Touria El Glaoui, Founding Director of 1:54, expanded on this theme: “Focusing this year on North Africa and the perceived border between the so-called Maghreb and the countries south of the Sahara, FORUM will move to consider experiences of migration and movement across the conceptual border of the Sahara which remains in the consciousness of many, a artistic, cultural and social divide. FORUM will hear from an array of artists working or living within North Africa and Southern Africa, providing all-important insight into their artistic practices in relation to this imposed demarcation.”

Below, we preview a selection of artworks on display at 1:54 in London this weekend.

1:54 Contemporary African Fair takes place Thursday, October 15, through Sunday, October 18, at Somerset House in London. Tickets are available to purchase online via Eventbrite. Keep up with 1:54 on Facebook, Twitter, Instagram and their official website.

Zahrin Kahlo. Passage, 2015. Photo Rag® Matt 308 g/m² 30 x 30 cm. Courtesy of GVCC.

Sokari Douglas Camp. Walworth Lady, 2008. Steel. 50 x 17 x 18 cm. Courtesy of October Gallery.

Otobong Nkanga. Shaping Memory, 2012-2014. Lambda print. 120 x 90 cm (136 x 105 cm framed). Edition of 5 ex + 2 AP. Courtesy of the artist & Galerie In Situ - fabienne leclerc.

Namsa Leuba. Untitled I, Cocktail Series, 2011. Fibre pigment print. 69.56 x 84.1 cm. Courtesy of Art Twenty One.

Mimi Cherono Ng'ok. Untitled, No one but you (Dakar) series, 2014. Inkjet print on cotton rag paper. 120 x 120 cm, edition of 6. Courtesy of Fondation Donwahi.

Meriem Bouderbala. Scars III, 2012. C-type print. 125 x 175 cm. Courtesy of GVCC.

Mauro Pinto. ultimo testamente, 2012. Pigment print on cotton rag paper, edition of 4. 155 x 110 cm. Courtesy of Afronova.

Leonce Raphael Agbodjelou. Untitled Triptych (Demoiselles de Porto-Novo series), 2012

C - print. 150 x 100 cm. Edition of 5 + 2 AP. Courtesy of Jack Bell Gallery.

JP Mika. Prétendant sapeur (le prestigieux enfant), 2015. Acrylic on canvas. 168 x 118 cm. Courtesy Galerie MAGNIN-A, Paris.

Hassan Musa. Moneytheism, 2014. Ink on textiles. 163 x 258 cm. Courtesy of the artist and Galerie Maïa Muller.

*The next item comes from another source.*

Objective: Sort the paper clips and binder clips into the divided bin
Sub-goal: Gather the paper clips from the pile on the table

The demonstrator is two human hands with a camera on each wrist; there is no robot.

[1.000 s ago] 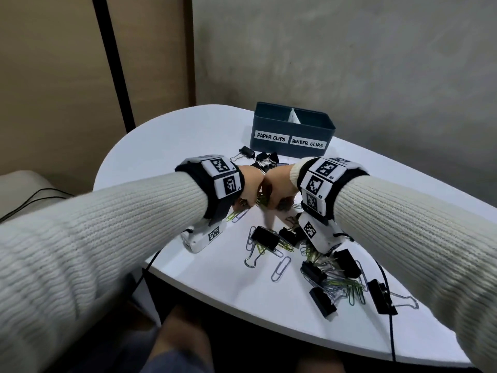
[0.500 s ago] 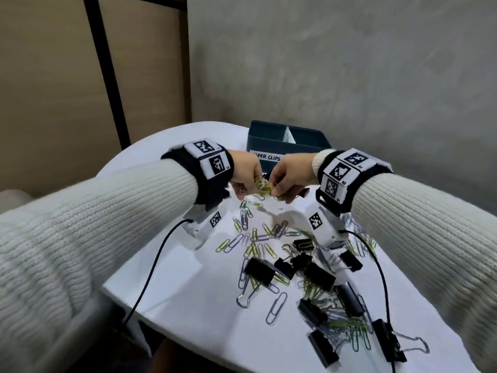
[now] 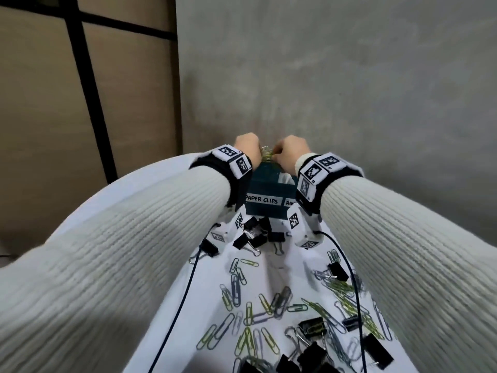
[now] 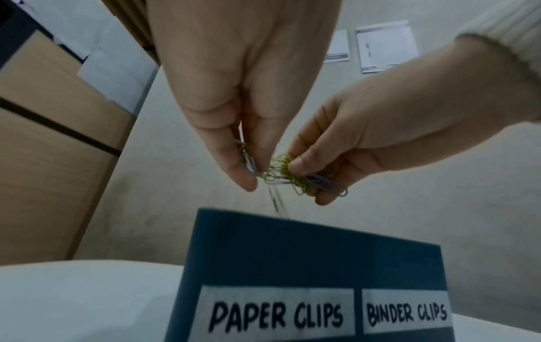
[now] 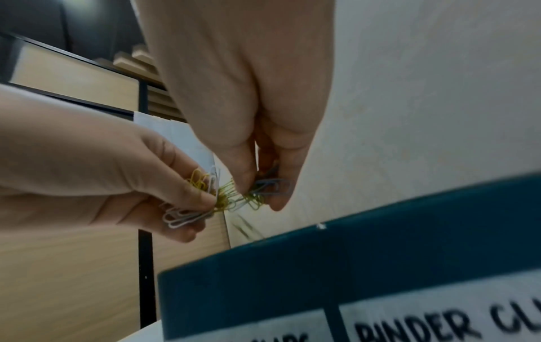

Fabrice Monteiro. Prophecy VII, 2014. Digital Print. 100 x 170 cm, edition of 5. Courtesy of Mariane Ibrahim Gallery.

Ayana V. Jackson. Case # 33 VI, 2013. Archival pigment print, edition of 6 + 3 A.P

89 x 68 cm. Courtesy of Mariane Ibrahim Gallery.

Fabrice Monteiro. Prophecy VII, 2014. Digital Print. 100 x 170 cm, edition of 5. Courtesy of Mariane Ibrahim Gallery.

ruby oyinyechi amanze. Waiting for Nothing, 2015. Colored Pencil, Ink, Photo Trasnfers, Metallic Pigment. 76 x 111 cm. Courtesy of Mariane Ibrahim Gallery.

popular

The Artist Is Present: Williams Chechet Utilizes Pop Art To Remind You To Know Your History

Meet the Nigerian multi-hyphenate creative whose work speaks for itself—check it out with OkayAfrica.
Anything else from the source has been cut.